Kollarının esmerleri açıkta kalırken damarlı bir şekilde bileğine kadar ulaşıyordu. "Anlaşmayı iptal etmeyelim!" Başımı iki yana sallarken ikinci bir defa koca bir soluk almıştı. "Anlaşma yok! Konuyu uzatma kapandı Efnan!" Dişlerimi bir birine bastırarak elimde olan şeyi de uçup gitmişti. Başımı yenilgi ile salladığım da kara harelerini üzerime çevirmişti. "İstemediğin hiç bir şey olmayacak! Korkmanı gerektirecek bişi yok." Başımı ağırca salladım. Ne istesem de olmayacağı için daha fazla diretmenin bi manası yoktu...
☆▪︎☆▪︎☆
Araba hızla ilerlerken sessizce dışarıyı izliyordum. Berzan'la yaptığım anlaşma sanki bundan ibaretti. Ne o konuşup bir şey söylüyordu, nede ben konuşmak için ağzımı açıyordum. Araba durduğun konağa geldiğimizi fark ederken bakışlarımı Berzan'a çevirdim. "İyi akşamlar!" Kapıyı açtığım zaman onunda yan tarafında açılan kapıya kaymıştı kapıyı kapatarak başımı ona çevirdim.
"Bakma öyle baban davet etti." Başımı salladım benim ne zaman haberim olurdu ki! Hiç bir zaman. Beraber önce demir kapıdan ardından konak kapısına varmıştık. Kapıyı çaldığım da Berzan arkamda ben de onun önünde bekliyorduk. Genel de bu durumlarda hep ben geride insanlar benim önümde olurdu...
Kapı açıldığında başımı kaldırmamla kaşlarımı çatmam bir olmuştu. "Delal?" Delal'de başta beni gördüğünde yüzünü buruştursa da arkama çevirdiğin de gözlerinin parıldadığını görebilmiştim. "Hoş geldiniz kuzen!" Bu cümleleri dahi kurarken bakışları Berzan'ın üzerindeydi. "Bu beyfendi kim? Daha önce hiç görmedim görsem kesinlikle unutamayacağım biri olurdu..." Hülya dolu sesiyle kaşlarımı çatarak Delal'e baktım.
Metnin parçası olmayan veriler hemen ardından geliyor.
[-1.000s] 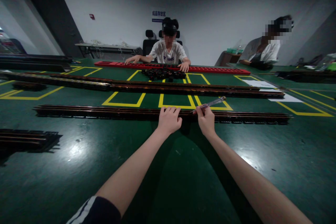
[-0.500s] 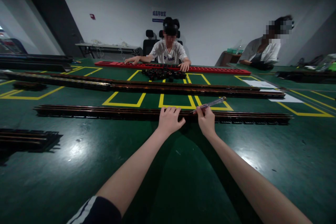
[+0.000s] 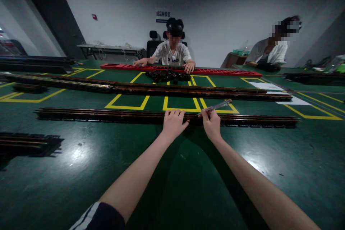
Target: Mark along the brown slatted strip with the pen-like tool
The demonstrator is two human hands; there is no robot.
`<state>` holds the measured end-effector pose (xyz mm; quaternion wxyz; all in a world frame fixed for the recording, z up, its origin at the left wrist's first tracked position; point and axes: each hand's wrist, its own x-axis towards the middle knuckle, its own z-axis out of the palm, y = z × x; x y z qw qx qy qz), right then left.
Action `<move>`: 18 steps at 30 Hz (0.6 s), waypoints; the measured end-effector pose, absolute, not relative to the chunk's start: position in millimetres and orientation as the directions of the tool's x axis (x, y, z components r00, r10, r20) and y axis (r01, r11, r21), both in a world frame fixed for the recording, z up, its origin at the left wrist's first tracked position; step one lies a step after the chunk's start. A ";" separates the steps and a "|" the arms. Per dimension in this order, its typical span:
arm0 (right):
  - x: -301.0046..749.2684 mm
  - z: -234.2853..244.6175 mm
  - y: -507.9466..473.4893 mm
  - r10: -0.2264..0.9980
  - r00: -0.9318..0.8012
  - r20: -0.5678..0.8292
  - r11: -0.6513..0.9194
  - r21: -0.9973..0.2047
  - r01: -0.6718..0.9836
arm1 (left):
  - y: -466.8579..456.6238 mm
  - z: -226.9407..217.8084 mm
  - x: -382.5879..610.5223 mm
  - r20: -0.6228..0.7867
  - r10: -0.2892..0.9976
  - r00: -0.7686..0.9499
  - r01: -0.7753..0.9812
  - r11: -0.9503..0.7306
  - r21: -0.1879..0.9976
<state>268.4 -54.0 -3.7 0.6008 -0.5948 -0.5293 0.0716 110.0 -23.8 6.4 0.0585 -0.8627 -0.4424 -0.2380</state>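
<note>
Nearest, at lower left, a dark sleeve with white stripes (image 3: 109, 217) above the bare green of the desk (image 3: 67, 190). Further in, at the left edge, a short dark bundle of strips (image 3: 27, 145). At the middle, laid crosswise on the desk, a long dark rail (image 3: 107, 115), with the left grip (image 3: 174, 124) on top of it: fingers bent over the rail, thumb spread off to the right; impossible to tell how firmly closed. Just beside, at the rail's near side, the right grip (image 3: 211, 124), closed with fingertips and thumb around a slim clear-handled tool (image 3: 222, 104), tilted, thin end pointing down and left toward the rail. Beyond, yellow outlines (image 3: 182, 109) on the green, then more long dark rails (image 3: 194, 90), with white sheets (image 3: 298, 100) near their right end. Farther, a heap of small black parts (image 3: 167, 76) against a long red slotted frame (image 3: 229, 72). Behind that, a seated co-worker (image 3: 174, 55) with both hands on the frame; off right, another person in white (image 3: 279, 52).
</note>
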 end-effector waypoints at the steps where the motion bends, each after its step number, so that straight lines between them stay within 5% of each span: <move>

"Nişanlım Berzan!" Dişlerimin arasında tıslarken bu kızın iğrenç düşünceleri midemi bulandırıyordu. "Memnun oldum Berzan bey!" Söylediklerimden sadece ismini alarak beni es geçip elini uzatmıştı. Berzan kaşları şaşkınlıkla kalmış bir şekilde Delal'e bakarken bakışları geri bana dönmüştü. "Kuzenim Delal!" Berzan başını sallayarak geçiştirmişti Delal'i ama kuzenimi tanıyordum durur mu? Ayıp ettiniz durmak onun kitabında kaç kurra olarak yazsa yine durmaz.
"Ah kusura bakma. Efnan'cığımla çok yakınız Berzan ama hiç görmedim seni yanında?" He ne yakın ne yakın! Bakışları sorusu ile bir saniyelik bana dönse de parıldayan bakışları tekrar Berzan'a çevirmişti. "Görmeni gerektirecek bir durum yok! Delal izin verirsen içeriye geçelim." Sert sesimle Berzan başını sallayarak yana doğru kayıp bana doğru gelip elini belime atmasıyla bizi izleyen Delal'den dolayı hiç ses etmemiştim.
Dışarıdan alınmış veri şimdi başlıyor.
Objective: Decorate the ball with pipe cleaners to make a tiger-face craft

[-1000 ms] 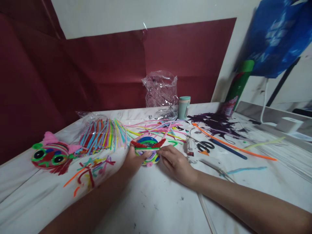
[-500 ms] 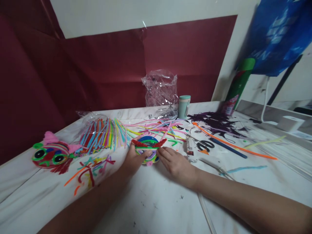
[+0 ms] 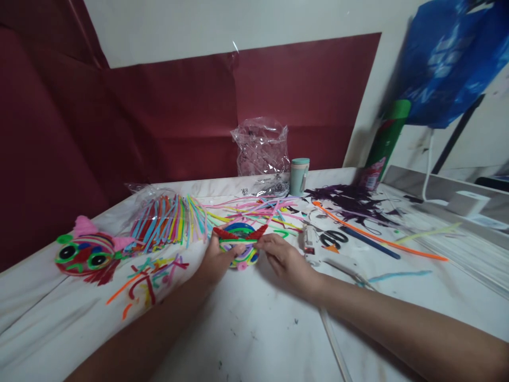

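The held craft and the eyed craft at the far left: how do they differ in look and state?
The held craft is gripped by the left hand, with fingers of the right hand at its edge; the eyed craft rests untouched on the table.
The eyed craft shows two large, black-centred eyes; the held craft's visible side shows none.
The held craft has red horn-like pieces, the eyed craft pink projections.
Both are multicoloured, with curved bands.

Past the right hand [image 3: 292,268], a mint-green lidded cup [image 3: 299,178] stood beside a crumpled clear plastic bag [image 3: 262,151], with a maroon sheet [image 3: 302,90] behind. Farther off to that hand's right were a leaning green cylinder [image 3: 387,138], a blue bag [image 3: 441,69] hanging above, and a white box [image 3: 468,205] beside a white cable [image 3: 429,164].
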Motion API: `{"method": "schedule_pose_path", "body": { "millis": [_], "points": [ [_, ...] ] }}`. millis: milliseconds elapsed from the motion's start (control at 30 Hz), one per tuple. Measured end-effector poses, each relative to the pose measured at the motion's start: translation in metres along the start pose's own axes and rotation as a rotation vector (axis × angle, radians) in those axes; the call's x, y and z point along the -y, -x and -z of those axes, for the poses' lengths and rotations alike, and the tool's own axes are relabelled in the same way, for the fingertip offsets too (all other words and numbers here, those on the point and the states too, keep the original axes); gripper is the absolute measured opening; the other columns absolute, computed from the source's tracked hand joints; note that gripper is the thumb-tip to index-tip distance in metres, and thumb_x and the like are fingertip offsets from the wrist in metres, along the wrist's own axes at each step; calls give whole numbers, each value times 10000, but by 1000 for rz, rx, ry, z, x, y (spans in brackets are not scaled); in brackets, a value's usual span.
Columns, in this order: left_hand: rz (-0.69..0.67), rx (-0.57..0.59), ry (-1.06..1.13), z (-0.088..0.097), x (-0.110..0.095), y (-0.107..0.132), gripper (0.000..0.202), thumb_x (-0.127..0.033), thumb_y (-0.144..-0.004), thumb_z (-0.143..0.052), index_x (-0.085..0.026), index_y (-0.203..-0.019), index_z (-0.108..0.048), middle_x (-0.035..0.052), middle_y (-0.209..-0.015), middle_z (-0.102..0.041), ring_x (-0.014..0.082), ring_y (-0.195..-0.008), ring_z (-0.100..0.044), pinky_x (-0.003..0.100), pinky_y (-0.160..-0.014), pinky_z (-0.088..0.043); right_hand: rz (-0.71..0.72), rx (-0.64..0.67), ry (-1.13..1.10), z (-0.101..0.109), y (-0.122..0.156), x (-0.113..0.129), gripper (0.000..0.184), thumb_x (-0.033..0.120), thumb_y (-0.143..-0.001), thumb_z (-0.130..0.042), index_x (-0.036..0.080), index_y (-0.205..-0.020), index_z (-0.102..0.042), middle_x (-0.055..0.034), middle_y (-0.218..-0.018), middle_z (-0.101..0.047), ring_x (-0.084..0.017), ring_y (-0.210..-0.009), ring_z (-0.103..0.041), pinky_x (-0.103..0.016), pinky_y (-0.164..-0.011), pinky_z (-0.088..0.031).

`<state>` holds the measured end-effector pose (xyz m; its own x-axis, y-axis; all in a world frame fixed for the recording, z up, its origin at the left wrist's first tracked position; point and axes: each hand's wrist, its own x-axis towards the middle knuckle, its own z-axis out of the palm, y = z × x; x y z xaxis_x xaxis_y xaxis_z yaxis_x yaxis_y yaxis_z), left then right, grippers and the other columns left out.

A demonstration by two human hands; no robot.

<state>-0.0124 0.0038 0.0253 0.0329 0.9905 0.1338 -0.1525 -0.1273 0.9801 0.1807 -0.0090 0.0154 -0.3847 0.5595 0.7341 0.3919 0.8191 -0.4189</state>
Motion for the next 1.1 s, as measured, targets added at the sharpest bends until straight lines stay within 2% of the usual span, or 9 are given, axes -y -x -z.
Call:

Beraber içeriye girmiştik. Ardımızdan Delal'in geldiğini biliyordum iğrenç fikirlerini ve düşüncelerini alıp gitse ne güzel olurdu! Salona geçtiğimiz de herkes yerinde oturmuş Babam, eniştem abimle yan yana iken biraz uzağında annem, karşısında olan Teyzem Fadime ile konuşuyordu.
"Hoş geldiniz!" Fadime teyzemin bakışları bize kayarken tebessüm ettim. Oturduğu yerden hızla kalkarak bana doğru ilerleyip kolunu belime dolamıştı. "Ay güzel kızım seni ne özlemişim!" Sesindeki özlem gözlerimi doldururken bende sıkıca sarıldım. "Hoş geldin teyze'm!" Babam gilde aralarına Berzan'ı almışlardı. "Hoş bulduk, siz de hoş gelmişsiniz!" Başını çevirip Berzan'a baktı. "Nişanlın mı?" Sorduğunda başımı salladım teyzem kaşlarını çatarken bakışları Berzan'ın üzerindeydi.
"Damat bey bi el öpmek yok mu!?" Teyzemin meraklı sitemine gülmemek için dudaklarımı bir birine bastırdım. Berzan başta şaşırsa da teyzemin yanına gelip uzatmış olduğu elini iri cüsesi ile eğilip öpmüştü. "El öpenlerin çok olsun!" Dedi sanki o dememiş gibi Berzan geri babamların yanına ilerlediğin de başını bir saniyelik bana çevirip geri konuşan enişteme dönmüştü. "Nasılsın güzel kızım!" Teyzemin sorusu ile başımı ona çevirmiştim. Belki bir annem vardı. Ama teyze anne yarısıydı. Benim annem gibi olan tek teyzem vardı.
"İyiyim çok şükür sen nasılsın teyze'm." Oturduğumuz divanda (koltuk) ellerini ellerimin arasına almıştı. "Ani evlilik fikrine çok şaşırdım." Meraklı sorusuna bir cevabım var mıydı? Hayır ama sahtesi vardı. "Oldu işte bir şeyler!" Dudaklarımı bir birine bastırarak tekrar önüme döndüm. "Emin misin peki?" Gözlerim hızla dolarken bu soruyu sorması gereken kişi beni doğuran kadın olması gerekmez miydi? İnsan doğurmakla anne olmuyordu işte. "Eminim teyze!" Kurtulmanın tek yolu gibi geliyordu. Berzan bana belki de zarar vermezdi. Mutlu bir evliliğimiz olurdu, belki hemen güvenemezdim ama zamanla herşey olurdu.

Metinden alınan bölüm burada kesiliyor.